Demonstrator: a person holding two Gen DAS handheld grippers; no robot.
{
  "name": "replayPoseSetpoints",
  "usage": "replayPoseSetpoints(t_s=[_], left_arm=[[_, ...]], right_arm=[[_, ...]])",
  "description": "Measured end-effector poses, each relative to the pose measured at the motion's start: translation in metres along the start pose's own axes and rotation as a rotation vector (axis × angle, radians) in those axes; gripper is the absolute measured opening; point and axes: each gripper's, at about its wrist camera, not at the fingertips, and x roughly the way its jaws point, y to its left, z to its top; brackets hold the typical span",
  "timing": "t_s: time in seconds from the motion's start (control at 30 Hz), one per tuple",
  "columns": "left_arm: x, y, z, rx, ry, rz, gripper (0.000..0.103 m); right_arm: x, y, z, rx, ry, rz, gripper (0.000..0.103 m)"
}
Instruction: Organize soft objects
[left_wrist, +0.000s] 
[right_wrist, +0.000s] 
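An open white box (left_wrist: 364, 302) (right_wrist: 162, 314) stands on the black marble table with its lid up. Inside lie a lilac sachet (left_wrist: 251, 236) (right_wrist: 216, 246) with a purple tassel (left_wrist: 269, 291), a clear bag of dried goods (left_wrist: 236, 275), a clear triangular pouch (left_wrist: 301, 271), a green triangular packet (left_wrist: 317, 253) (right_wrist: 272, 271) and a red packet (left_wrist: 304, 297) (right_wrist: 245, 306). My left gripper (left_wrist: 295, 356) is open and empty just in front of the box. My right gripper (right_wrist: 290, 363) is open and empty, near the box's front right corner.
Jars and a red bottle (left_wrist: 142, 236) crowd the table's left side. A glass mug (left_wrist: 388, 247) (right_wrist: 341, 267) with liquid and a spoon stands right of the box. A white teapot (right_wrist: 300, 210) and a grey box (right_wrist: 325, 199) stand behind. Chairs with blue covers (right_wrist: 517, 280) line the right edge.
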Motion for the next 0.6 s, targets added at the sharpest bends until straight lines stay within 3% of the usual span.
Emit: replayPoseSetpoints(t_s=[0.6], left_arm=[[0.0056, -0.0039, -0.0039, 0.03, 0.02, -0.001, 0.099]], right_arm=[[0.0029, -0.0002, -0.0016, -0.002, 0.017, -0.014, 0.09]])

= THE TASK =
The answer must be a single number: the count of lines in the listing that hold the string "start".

= RESPONSE FOR THIS EXERCISE =
2